[Exercise prompt]
Copy the data exactly as it appears, and do not include any pictures.

[Supplied material]
Start of Block
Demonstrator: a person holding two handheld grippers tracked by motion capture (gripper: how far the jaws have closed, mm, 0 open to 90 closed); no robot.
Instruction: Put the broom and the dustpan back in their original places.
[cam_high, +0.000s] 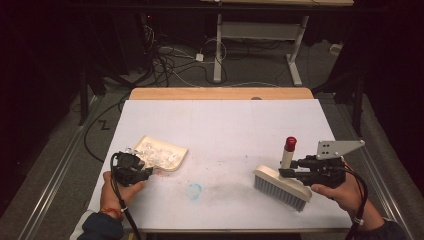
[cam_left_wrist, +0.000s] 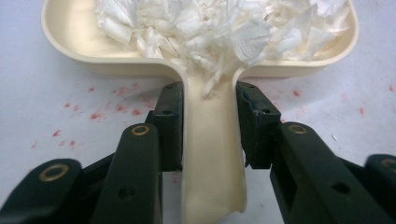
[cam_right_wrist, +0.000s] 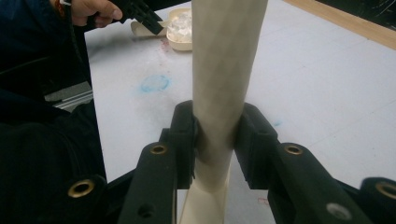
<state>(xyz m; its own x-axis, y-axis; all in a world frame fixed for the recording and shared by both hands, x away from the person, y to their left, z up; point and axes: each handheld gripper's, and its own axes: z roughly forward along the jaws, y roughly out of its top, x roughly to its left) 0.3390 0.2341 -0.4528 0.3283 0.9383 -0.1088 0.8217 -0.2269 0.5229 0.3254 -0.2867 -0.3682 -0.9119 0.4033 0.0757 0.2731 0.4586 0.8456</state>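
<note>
The left claw (cam_left_wrist: 208, 121) is clamped on the handle of the dustpan (cam_high: 161, 153), full of white scraps and lying at the counter's (cam_high: 220, 125) left, while the right claw (cam_right_wrist: 215, 140) grips the brush (cam_high: 281, 186) handle, brush well right of the pan.

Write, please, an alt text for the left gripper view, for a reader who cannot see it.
Two black jaws close on the handle of a cream dustpan that lies on a white table. The pan is full of white paper scraps, and some spill down into the handle. Small red specks dot the table near the jaws.
</note>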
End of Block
[Task output]
Demonstrator: a person holding two handheld grippers tracked by motion capture (gripper: how far the jaws have closed, mm, 0 open to 90 closed); no robot.
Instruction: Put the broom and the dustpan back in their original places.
[cam_high, +0.000s] 
[cam_left_wrist, +0.000s] 
[cam_right_wrist, +0.000s] 
<state>(xyz m; its own x-axis, y-axis; all in a world frame fixed for the recording and shared by both hands, x away from the person, y to their left, z up; point and axes: each handheld gripper's, and its own axes: z roughly forward along the jaws, y roughly out of its top, x roughly to its left) 0.3390 0.2341 -0.4528 0.3283 0.9383 -0.1088 0.8217 -0.2269 0.5229 0.3254 -0.2867 -0.3682 -0.9119 0.4033 0.0757 0.2731 0.4586 0.8456</state>
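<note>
The left claw (cam_left_wrist: 208, 121) is clamped on the handle of the dustpan (cam_high: 161, 153), full of white scraps and lying at the counter's (cam_high: 220, 125) left, while the right claw (cam_right_wrist: 215, 140) grips the brush (cam_high: 281, 186) handle, brush well right of the pan.

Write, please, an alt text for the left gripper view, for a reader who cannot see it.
Two black jaws close on the handle of a cream dustpan that lies on a white table. The pan is full of white paper scraps, and some spill down into the handle. Small red specks dot the table near the jaws.
</note>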

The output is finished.